ずいぶん昔にも綴ったのですが、高校時代に愛読していた「Mr.Bike」という月刊誌が面白く。
単なるバイクの雑誌では無く、ライターの方々が変人揃いで企画から何から毎度楽しく。
カストロールの植物油で天ぷらを揚げたらどんな味がするか?とか、馬鹿々々しいというより身体を壊さないか心配で。
ずっと後のこと雑誌は廃刊となり、あのライターは無事に生きているのかしばらく前に検索したところ、無事でちょっとホッとしたりでした。
ちなみに、その天ぷらは結構美味しかったそうです。
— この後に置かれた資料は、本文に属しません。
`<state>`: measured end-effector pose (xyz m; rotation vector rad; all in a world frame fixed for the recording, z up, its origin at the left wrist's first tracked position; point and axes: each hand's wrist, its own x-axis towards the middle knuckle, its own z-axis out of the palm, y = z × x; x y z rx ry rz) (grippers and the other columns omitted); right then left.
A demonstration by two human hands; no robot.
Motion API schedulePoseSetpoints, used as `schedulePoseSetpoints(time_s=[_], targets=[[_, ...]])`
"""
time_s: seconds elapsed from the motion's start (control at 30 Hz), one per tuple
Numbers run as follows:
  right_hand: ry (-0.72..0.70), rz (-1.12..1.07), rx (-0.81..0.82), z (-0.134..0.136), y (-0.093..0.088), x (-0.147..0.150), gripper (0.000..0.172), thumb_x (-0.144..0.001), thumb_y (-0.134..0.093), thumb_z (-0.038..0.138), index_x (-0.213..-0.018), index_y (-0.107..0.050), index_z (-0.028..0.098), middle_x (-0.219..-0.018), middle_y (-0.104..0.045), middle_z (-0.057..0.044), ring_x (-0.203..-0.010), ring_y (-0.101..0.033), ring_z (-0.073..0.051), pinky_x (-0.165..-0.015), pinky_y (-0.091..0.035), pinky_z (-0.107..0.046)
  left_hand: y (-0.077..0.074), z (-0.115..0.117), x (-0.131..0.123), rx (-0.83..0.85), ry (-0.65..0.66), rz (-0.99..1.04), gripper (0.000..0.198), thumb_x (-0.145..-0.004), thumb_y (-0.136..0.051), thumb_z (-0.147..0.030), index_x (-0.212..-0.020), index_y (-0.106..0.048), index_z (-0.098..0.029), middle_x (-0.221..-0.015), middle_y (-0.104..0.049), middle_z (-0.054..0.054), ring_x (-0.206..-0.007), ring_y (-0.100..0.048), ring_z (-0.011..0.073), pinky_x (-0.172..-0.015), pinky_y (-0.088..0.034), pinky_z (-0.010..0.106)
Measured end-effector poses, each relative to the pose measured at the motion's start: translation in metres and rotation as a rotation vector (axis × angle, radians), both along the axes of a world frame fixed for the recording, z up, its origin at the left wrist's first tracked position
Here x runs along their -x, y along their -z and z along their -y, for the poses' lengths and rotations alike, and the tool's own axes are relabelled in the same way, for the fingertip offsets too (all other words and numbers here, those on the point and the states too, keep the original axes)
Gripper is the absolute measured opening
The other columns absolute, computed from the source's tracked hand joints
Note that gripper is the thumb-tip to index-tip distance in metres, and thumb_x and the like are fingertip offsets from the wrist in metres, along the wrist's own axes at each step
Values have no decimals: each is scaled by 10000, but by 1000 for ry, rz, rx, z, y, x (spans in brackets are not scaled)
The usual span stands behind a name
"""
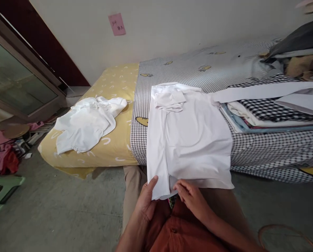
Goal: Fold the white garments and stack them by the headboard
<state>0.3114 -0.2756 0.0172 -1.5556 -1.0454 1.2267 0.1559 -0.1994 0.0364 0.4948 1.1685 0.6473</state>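
A white long-sleeved shirt (195, 136) lies on the bed, its lower end hanging over the edge onto my lap. Its left side is folded inward in a long strip, with a cuff-like bundle near the top. The other sleeve (253, 92) stretches right across a stack of folded clothes. My left hand (147, 196) grips the folded strip's lower corner, thumb on top and fingers underneath. Close by, my right hand (189, 194) has its fingers curled and pinched at the hem.
Another white garment (86, 124) lies crumpled on the yellow sheet (119, 78) at left. Folded clothes (266, 109) are stacked at right, with a dark heap (300, 42) behind. A green stool (7, 190) stands on the floor at left, near scattered red and pink items (5, 152).
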Motion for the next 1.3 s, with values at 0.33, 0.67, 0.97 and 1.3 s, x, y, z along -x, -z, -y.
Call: schedulePoseSetpoints(time_s=[0.33, 0.67, 0.97, 1.3], targets=[[-168, -131, -121, -20, -16, 5, 424, -959, -475, 610, -803, -552, 224, -738, -464, 26, -675, -453, -139, -612, -421, -257, -9, 8, 5, -30, -60, 141, 517, -687, -789, -544, -1029, -733, -160, -1043, -770, 116, -1036, -696, 311, -889, -566, 378], [-205, 160, -316, -25, -23, 4, 496, -1019, -360, 547, -803, -663, 220, -961, -560, -60, -884, -571, -189, -797, -509, -306, -2, 16, 3, -110, -54, 212, 574, -748, -736, -576, -1146, -704, -164, -1137, -753, 119, -1135, -660, 322, -977, -552, 407], [-281, 34, -348, -29, -14, 5, 613, -1014, -257, 622, -1279, -672, 257, -1376, -619, -91, -1351, -490, -256, -1175, -365, -480, -3, 27, 1, -206, -46, 306, 746, -634, -702, -788, -1078, -739, -190, -1170, -738, 126, -1280, -567, 348, -1087, -481, 417], [-415, 1, -372, -21, -19, 6, 681, -998, -195, 667, -1316, -665, 290, -1381, -640, -68, -1387, -463, -256, -1196, -313, -507, 32, 44, 3, -251, -49, -114, 696, -562, -876, -555, -1109, -675, -174, -1077, -736, 110, -1151, -620, 309, -1054, -461, 391]])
メタノールの密造酒並みに危険な挑戦にも思ったものでした。
その「Mr.Bike」が発刊された際、「ソローの森の生活」並みに最低限の荷物で旅に出ようというモットーがあったそうです。
バイク乗りというと、野蛮で無教養なイメージもあるのですが、文学青年的なその発想は美しく。
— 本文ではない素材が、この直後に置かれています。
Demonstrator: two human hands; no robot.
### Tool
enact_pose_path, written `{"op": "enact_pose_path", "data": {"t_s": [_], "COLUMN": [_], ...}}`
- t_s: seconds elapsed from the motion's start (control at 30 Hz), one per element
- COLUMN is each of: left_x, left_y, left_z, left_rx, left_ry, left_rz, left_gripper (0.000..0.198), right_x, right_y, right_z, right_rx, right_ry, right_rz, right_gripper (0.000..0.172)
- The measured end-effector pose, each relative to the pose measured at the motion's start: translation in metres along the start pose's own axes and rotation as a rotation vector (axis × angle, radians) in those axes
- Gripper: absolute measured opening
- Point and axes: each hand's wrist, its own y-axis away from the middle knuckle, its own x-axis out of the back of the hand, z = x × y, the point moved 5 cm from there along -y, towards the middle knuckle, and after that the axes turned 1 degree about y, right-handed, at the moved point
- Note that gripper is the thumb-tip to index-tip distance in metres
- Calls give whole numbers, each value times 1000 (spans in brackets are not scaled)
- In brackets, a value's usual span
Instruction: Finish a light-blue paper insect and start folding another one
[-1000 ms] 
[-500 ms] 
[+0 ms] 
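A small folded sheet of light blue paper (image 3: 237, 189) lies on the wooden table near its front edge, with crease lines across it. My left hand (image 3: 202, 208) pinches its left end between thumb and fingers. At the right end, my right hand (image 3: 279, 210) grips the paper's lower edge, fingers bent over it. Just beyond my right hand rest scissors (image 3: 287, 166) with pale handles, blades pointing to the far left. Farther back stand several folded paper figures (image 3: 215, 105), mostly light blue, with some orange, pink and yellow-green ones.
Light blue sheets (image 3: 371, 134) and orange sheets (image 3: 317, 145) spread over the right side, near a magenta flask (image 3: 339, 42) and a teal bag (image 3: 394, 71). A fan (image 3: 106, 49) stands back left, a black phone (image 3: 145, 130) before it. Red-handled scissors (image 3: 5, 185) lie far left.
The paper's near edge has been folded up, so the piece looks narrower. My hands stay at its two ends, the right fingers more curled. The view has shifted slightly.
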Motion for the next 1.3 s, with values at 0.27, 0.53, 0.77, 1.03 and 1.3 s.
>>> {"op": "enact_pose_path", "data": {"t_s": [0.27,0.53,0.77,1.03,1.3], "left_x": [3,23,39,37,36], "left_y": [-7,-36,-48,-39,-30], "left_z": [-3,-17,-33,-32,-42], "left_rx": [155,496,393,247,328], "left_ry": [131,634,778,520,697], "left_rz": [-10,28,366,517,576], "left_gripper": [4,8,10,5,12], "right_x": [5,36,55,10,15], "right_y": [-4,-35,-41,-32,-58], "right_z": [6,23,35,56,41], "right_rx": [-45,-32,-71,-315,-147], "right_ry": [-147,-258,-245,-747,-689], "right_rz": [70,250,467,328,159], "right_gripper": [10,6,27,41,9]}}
そんな経緯で知った森の生活も、なかなか面白い作品でした。
1854年に出版された作品は都会を離れ、池の近くに小屋を建て自給自足の生活を二年以上続けた経験談。
既に産業革命以降の出来事で時代に逆行した変人なのですが、生きる上で最低限何が必要なのかを教えてくれる作品でもあり。
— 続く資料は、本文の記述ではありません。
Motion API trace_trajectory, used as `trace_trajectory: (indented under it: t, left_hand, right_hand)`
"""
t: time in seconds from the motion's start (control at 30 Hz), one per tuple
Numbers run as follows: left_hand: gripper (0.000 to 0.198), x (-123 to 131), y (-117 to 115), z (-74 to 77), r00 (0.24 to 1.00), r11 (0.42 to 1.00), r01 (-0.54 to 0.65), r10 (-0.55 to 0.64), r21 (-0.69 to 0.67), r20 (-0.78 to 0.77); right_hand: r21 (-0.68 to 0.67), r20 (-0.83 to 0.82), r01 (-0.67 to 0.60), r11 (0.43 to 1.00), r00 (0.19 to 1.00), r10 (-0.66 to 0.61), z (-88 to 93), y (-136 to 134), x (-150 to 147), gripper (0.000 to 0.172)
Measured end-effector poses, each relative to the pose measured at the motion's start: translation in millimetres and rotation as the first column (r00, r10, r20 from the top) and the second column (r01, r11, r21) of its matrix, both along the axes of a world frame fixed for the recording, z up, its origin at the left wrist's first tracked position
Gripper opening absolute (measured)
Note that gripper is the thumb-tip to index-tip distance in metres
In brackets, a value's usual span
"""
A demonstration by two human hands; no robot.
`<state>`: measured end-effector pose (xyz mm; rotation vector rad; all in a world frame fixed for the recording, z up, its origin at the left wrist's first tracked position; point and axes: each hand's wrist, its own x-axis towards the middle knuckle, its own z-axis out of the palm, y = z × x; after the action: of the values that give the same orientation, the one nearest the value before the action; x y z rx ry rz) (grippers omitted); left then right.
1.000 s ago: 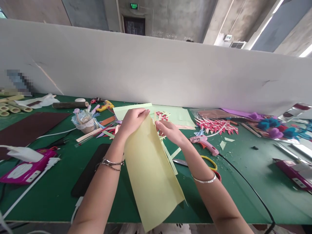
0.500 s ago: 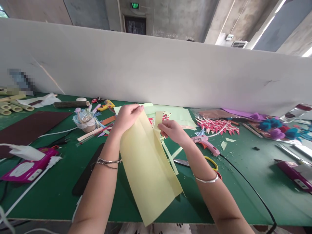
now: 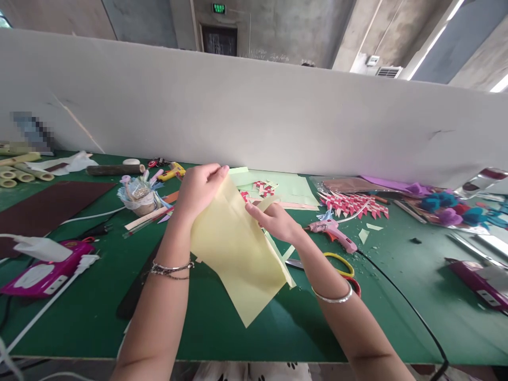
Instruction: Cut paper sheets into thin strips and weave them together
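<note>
A sheet of pale yellow paper [image 3: 234, 248] hangs tilted between my two hands above the green table. My left hand [image 3: 203, 186] pinches its upper left corner, thumb on top. On the sheet's right edge, my right hand [image 3: 275, 218] is closed, with a narrow flap of the same paper curling above its fingers. Whether that flap is partly torn loose I cannot tell. Behind the hands lie light green paper [image 3: 293, 188] and red-and-white woven paper pieces [image 3: 265, 188]. Beside my right forearm are scissors [image 3: 339, 264] with yellow and red handles, partly covered by the arm.
A pink glue gun [image 3: 333, 233] with a black cord lies to the right. Red-and-white woven paper [image 3: 355, 203] and felt flowers [image 3: 448, 206] are behind it. At left stand a small decorated pot [image 3: 138, 198], a purple power strip [image 3: 51, 270] and dark brown sheets [image 3: 51, 206].
My right hand has moved slightly down and left along the paper's edge. The sheet's lower end has risen and bent, and the flap now curls over my right hand.
</note>
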<state>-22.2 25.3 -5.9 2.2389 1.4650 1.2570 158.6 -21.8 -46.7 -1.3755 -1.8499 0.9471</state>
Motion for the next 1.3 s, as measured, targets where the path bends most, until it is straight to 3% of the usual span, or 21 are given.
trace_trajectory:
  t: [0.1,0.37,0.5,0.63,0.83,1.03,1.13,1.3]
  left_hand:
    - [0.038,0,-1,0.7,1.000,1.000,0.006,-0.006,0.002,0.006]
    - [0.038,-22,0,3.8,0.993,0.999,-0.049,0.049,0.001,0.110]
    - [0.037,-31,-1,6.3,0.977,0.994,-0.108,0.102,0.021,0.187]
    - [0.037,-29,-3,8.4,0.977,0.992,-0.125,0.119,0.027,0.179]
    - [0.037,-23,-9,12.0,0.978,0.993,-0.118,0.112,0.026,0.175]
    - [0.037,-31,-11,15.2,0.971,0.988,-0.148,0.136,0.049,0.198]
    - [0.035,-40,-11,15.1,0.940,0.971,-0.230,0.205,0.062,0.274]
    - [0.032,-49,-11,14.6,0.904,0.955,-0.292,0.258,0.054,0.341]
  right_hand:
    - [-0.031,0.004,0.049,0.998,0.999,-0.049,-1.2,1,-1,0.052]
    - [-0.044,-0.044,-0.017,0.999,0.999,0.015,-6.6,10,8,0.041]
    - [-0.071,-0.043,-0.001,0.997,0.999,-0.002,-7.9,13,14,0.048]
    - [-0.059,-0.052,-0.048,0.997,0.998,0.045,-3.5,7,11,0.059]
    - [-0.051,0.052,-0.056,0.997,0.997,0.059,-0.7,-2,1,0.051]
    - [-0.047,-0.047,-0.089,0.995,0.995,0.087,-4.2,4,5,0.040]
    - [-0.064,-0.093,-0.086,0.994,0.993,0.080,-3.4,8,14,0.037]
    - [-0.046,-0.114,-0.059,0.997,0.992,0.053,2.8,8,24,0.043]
考えようによっては悪書でもあります。文明社会を否定しかねない内容ですし。自分も学生時代にこの作品を読み、影響してしまった部分はそれなりにあります。
自分が園芸オジサンになってしまったのも、そんな経緯があったからでして。
ともかく、土から学べる事は多く。もっと早く経験してみるべきだったと悔やまれたりです。
ただ、若かりし頃は都会の刺激を求めがちでした。今となっては「ほとんどどうでも良い」世界でしかないものの。
昨日のこと、たまたま読んだ記事が面白かったです。
『ステージ4がん告知の森永卓郎66歳が緊急提言「発展途上国・日本」で生き抜く経済学「土地30坪」と「電気代ゼロ」』とのタイトル、同じことを考えていた人が居たんだなぁと。考えただけでなく、実践されていて。
本文の引用になりますが
『「県庁はシンクタンク。野菜を売ったり、牛の世話をしたり、モノを作ったりとかと違い、皆さまは頭脳、知性の高い人たち」とか言って静岡のバカな知事が辞任することになったんですけど、「あいつ農業やったことないんだ」って、私は真っ先に思いましたね。
農業は知恵比べなんです。しかも、相手が自然なんで、本当に思い通りにならないんですよ。私はまだ下手クソなんで、その収穫まで自分のプラン通りにいく確率って、今でも半分ぐらいしかないんです』については自分も全く同じことを思っていました。
よくぞここまで短文で明快に表現してくれたものだと。
どんなジャンルでもそうなのですが、単なる評論家になってしまっては駄目だと思うんです。
少しくらいかじった分野でないと、全く見当違いな妄想になりがちで。そこに共感などほとんど無く。
「じゃぁお前やってみろ」でボロが出がちだったりで。
下手糞でも続けてみたら、色々と発見があったりで。運動が苦手でもちょっとは嗜むべきだと思いますし、カタログスペックとかレビューばかり気にしていたら、本質は伝わらずでして。
川勝知事と森永卓郎さんの名前もちょっと面白く。
静岡の川を守る大義名分だった知事と、森を愛する卓上論だけではない作家と。
何だか、持って生まれた名前がその後の価値観を結び付けてしまうのだか。
自分の名前は「土」が縦に二つ重なっています。これも運命みたいなものだったのか。